Make sure they understand that they have no financial risk, you either pay them for a few years and fail while they pocket the cash and keep the house, or you succeed and they get their agreed upon sale price.
It's Not Easy
This was a long section because it isn't an easy option, it takes time to find owners willing to finance their property by themselves, and it takes some skill to convince them to do so for you.
This method is great but it's also time consuming, the next methods are not as labor intensive.
Hard Money Lenders
Hard money lenders are also a good way to get started. Be warned that this option, while easier than owner financing, has a much higher risk profile. If done improperly hard money can kill your project.
Hard money lenders are usually small groups of individuals or singular individuals willing to loan investors money without looking at their credit score and simply basing their lending decision on the property being purchased.
Since they are looking mainly at the property and not your credit or income you will pay more than a traditional mortgage. Often times you can expect to pay double the normal interest rate and you can also expect higher origination fees.
On the plus side these loans are a great way to cut through the red tape prominent in banking, and if you can develop a relationship with a local hard money lender you can get your money much faster than at the banks, sometimes within 2-3 days.
Another advantage for starting investors is that hard money loans will sometimes allow you to borrow up to 100% of the purchase price. That means no huge down payment.
A simple strategy, of course easier said than done, is to get a hard money loan and quickly fix up the house in order to raise it's market value. Once you have the higher valuation refinance the property through the bank and pay off the hard money lender.
Prices for hard money vary drastically around the states, your best option is to look into your local market and work with a local lender. Google can turn up lenders but you can also ask Realtors and bank loan officers in your area if they know any hard money lenders.
This is a good strategy for many new real estate investors, but it isn't for everyone since it's riskier than both owner financing and the next option I'll discuss. If you take this route make sure you know your numbers, and your profit potential.
Lending Sites and Services
The internet has made everything easier.What you can do with lending sites and services is use a third party to help you track down financing for your project.
Sites like Lending Tree, Prosper, Fundwise Capital and many others can help you navigate offers from banks until you find exactly what you need.
Lending Tree shows you offers from banks all over the U.S and is a great tool that allows you to see offers based on your specific needs. It can be a task to go through all the offers on your own, but it is a great way to find financing online.
Prosper is a peer-to-peer lending site that allows you to source financing from investors who buy a portion of your debt. You may be able to find better rates here so it's worth looking into.
Other lending services like Fundwise Capital specialize in helping you obtain financing for almost any project. These companies have specialists who will source financing options for you and help you secure the capital you need to get started on your first flip.

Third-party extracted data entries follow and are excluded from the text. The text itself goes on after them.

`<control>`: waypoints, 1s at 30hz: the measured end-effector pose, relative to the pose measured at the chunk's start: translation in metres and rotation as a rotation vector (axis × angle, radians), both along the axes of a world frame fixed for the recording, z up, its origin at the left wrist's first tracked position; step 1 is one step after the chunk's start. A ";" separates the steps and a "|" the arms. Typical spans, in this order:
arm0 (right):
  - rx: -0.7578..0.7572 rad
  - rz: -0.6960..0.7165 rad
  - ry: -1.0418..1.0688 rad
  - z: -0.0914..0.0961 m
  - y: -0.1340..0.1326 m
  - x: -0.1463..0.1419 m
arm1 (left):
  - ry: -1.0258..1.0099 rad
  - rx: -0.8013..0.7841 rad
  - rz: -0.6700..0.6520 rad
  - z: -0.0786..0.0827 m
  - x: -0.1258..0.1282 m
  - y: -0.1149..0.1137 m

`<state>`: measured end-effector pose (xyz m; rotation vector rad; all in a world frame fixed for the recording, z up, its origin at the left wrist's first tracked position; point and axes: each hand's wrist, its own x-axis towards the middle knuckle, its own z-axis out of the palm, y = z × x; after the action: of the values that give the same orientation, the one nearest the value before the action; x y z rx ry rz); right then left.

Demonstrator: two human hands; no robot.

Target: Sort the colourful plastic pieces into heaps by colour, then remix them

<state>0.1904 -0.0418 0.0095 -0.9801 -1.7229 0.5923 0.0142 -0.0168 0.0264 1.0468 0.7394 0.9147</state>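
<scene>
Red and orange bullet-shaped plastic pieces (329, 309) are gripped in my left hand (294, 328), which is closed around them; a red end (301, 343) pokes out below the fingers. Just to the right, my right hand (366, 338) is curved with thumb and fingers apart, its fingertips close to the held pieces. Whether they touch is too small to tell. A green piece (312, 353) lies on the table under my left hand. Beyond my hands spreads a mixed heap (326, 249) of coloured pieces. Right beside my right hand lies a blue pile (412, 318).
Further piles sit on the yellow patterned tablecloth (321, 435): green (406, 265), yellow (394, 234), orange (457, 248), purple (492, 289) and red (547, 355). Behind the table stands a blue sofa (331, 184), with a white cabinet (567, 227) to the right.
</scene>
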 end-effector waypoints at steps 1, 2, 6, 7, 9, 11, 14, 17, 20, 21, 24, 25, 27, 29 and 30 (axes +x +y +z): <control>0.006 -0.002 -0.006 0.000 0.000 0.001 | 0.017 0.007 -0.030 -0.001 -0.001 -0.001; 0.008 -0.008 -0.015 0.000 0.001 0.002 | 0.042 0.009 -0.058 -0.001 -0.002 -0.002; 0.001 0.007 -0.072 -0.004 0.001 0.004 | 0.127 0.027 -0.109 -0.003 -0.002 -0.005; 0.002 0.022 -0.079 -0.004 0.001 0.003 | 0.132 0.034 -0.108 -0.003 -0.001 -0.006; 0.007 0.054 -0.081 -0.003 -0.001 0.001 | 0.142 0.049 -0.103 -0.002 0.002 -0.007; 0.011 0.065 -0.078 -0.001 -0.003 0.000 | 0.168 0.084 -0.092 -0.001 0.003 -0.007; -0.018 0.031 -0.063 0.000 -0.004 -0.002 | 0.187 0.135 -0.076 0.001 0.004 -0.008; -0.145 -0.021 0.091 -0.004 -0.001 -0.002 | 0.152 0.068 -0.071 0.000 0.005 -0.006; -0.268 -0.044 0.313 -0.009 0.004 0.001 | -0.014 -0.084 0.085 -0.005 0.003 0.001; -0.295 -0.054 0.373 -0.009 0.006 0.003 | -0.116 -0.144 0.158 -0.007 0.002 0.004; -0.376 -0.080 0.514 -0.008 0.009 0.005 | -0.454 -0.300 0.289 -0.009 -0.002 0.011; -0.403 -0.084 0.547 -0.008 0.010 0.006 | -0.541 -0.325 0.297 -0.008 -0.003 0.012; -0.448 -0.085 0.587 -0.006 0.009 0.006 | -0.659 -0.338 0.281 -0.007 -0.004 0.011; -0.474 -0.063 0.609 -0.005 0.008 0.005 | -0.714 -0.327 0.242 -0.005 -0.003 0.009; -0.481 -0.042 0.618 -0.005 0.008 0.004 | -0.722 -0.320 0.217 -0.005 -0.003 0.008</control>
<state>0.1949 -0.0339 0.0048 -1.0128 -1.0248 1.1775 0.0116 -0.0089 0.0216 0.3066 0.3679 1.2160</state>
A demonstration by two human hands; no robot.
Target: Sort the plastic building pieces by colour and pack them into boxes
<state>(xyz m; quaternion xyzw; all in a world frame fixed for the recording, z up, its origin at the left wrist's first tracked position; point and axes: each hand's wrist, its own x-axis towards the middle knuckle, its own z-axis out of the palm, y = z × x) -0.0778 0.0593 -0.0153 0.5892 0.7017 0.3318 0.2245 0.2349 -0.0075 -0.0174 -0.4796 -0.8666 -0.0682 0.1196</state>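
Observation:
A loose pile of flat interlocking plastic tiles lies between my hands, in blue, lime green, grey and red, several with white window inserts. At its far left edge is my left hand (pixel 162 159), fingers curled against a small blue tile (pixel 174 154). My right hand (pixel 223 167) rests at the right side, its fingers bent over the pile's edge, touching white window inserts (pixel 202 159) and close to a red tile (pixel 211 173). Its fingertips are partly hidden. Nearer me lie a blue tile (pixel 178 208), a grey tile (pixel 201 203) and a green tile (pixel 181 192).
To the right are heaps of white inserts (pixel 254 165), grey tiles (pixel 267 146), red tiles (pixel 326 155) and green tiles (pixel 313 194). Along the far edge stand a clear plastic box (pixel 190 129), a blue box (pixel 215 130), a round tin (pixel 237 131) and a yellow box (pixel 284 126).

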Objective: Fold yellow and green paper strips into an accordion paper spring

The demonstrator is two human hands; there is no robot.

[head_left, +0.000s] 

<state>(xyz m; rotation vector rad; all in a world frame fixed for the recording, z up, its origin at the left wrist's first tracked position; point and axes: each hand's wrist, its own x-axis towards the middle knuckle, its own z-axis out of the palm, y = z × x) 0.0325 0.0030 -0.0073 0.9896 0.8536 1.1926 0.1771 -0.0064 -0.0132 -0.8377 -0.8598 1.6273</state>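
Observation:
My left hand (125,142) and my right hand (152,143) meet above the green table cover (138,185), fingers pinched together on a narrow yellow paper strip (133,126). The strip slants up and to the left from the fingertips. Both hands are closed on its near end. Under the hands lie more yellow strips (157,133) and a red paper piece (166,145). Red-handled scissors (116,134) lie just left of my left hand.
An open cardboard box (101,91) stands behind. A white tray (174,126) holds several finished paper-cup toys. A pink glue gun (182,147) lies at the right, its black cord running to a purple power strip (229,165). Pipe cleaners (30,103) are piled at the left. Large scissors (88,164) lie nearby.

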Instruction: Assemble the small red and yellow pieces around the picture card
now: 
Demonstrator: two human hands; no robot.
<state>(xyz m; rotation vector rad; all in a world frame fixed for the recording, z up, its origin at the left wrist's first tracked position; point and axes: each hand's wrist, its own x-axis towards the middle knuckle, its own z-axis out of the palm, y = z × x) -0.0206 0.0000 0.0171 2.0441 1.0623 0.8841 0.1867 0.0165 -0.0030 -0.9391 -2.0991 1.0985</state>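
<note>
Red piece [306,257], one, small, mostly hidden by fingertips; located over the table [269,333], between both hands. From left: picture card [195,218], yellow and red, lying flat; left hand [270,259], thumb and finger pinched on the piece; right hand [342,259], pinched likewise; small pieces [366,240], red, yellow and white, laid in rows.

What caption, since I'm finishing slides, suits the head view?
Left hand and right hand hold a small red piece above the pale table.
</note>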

These three examples are not the only online financing services available, and plenty of other companies exist. Find the one that works for you and get started on your first flip.
Good Luck With Your Real Estate Adventure
I hope my 3 ways of securing financing help you get started in real estate, I have used all three methods in the past with varying levels of success. After all you can't close every deal, but you should try.
Here's a little rundown.
Owner financing is hard to set up but worth the effort.
Hard money is expensive, but if used properly it can get you started.
Lending sites and services are worth looking into, it's up to you to find one you like.
If you have any questions please leave a comment and I will do my best to help you out, you may even inspire my next article.
Thanks for reading and good luck in your endeavors.